海没処分から59年後の2005年3月、ハワイ大学の研究チームによって、伊四百一潜の船体が発見された。続いて2009年2月、伊十四潜が、2013年8月には伊四百潜が、それぞれオアフ島南西沖の海底で発見された。さらに2015年8月、三番艦の伊四百二潜が五島列島沖で発見された。

また、晴嵐も、2003年12月、ライト兄弟による動力飛行100周年を記念して、アメリカのワシントン・ダレス空港近くにオープンしたスミソニアン国立航空宇宙博物館新館に、「後世に残すべき飛行機」の一つとして、製造された28機のうち現存するただ1機が復元され、展示されている。

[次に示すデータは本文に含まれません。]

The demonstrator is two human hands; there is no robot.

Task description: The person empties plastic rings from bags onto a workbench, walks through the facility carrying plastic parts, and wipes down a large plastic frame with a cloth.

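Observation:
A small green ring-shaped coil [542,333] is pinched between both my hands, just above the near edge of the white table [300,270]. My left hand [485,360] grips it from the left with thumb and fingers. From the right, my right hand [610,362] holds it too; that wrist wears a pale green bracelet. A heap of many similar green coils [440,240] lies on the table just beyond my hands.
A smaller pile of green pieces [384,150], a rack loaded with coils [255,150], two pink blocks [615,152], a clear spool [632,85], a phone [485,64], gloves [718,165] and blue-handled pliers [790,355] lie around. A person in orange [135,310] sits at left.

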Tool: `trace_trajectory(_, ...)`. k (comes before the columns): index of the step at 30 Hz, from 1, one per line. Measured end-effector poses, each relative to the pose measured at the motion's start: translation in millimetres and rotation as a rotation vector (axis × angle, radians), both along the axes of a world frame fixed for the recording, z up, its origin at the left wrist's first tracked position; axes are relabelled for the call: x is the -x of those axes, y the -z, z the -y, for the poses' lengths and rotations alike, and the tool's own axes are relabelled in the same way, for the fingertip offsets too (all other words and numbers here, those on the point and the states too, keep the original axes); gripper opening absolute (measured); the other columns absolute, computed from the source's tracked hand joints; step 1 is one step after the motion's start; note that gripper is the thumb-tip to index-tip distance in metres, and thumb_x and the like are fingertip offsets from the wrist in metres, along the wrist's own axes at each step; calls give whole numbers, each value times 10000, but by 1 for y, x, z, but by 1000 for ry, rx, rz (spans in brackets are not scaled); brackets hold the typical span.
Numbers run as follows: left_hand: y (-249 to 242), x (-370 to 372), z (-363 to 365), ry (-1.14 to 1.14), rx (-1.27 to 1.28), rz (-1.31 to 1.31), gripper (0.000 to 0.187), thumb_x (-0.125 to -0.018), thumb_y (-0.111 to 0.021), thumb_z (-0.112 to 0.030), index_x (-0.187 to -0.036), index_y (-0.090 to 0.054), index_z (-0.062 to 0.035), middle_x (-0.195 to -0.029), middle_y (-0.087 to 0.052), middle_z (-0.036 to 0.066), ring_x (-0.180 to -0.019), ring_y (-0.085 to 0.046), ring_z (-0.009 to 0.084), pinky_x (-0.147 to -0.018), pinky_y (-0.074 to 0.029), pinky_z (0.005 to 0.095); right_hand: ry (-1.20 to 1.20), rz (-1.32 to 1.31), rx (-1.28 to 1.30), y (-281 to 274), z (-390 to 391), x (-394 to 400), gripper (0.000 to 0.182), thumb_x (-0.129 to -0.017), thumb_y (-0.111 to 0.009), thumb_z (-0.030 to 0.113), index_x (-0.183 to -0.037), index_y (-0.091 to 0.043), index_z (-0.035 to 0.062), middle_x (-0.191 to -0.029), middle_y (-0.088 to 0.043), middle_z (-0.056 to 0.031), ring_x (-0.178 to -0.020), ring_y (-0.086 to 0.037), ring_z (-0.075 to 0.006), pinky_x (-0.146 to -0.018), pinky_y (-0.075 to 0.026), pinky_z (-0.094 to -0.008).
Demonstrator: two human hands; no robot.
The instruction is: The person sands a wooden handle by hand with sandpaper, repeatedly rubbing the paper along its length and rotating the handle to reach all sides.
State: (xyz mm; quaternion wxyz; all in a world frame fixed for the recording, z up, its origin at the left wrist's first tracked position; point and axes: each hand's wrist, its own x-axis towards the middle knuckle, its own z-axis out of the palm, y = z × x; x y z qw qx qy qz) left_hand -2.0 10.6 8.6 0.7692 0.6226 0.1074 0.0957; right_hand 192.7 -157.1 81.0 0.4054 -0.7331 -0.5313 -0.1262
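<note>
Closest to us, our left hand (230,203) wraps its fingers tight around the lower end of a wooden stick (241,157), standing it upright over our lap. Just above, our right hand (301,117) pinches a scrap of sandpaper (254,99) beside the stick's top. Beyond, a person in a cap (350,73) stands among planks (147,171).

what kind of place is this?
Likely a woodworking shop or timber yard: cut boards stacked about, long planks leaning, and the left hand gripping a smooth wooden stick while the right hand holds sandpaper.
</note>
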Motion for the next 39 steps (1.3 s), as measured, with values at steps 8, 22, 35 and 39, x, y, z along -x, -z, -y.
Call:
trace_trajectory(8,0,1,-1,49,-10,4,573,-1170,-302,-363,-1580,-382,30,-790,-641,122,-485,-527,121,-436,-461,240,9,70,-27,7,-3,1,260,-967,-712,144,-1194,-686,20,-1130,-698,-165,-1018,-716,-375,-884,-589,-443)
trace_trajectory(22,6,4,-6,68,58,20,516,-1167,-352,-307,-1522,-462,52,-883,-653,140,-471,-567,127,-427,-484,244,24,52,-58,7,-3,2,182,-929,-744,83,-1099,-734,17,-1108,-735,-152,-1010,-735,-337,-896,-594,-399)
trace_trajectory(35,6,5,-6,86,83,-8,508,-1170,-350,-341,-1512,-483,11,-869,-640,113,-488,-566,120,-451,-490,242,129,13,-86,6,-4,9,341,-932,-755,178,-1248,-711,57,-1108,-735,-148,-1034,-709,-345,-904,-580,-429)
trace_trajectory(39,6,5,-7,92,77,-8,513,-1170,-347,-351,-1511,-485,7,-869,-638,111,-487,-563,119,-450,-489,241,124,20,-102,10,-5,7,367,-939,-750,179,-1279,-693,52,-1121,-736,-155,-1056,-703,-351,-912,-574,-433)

「なぜ晴嵐がアメリカで着目されたか。それは、世界のどこでも攻撃できるという、いまの原子力潜水艦の発想を、すでに日本海軍が具体化していたこと。そして連合軍は、その存在に終戦まで気づいていなかった。しかも、搭載される飛行機の性能たるや、従来の潜水艦に搭載されていたようなチャチなものではなく、攻撃機のなかでも名機に入るような素晴らしいものであった。潜水艦搭載の攻撃機というのは、世界のどこにもないんです。私は、こんな飛行機があり、潜水艦があったということを、一人でも多くの人に知ってほしいと思っています」

と、淺村さん。晴嵐によるパナマ運河攻撃、ウルシー攻撃は幻に終わったが、旧敵国であるアメリカでその価値が評価され、歴史遺産として保存されることになったのだ。

壮大な発想と、それを実現するためのオリジナリティあふれる兵器の開発に見せた、いかにも日本的な「凝り方」と、それをつくり上げた基礎技術が、戦後日本の復興の一助になったと捉えれば、以て瞑すべし、と言えるだろうか。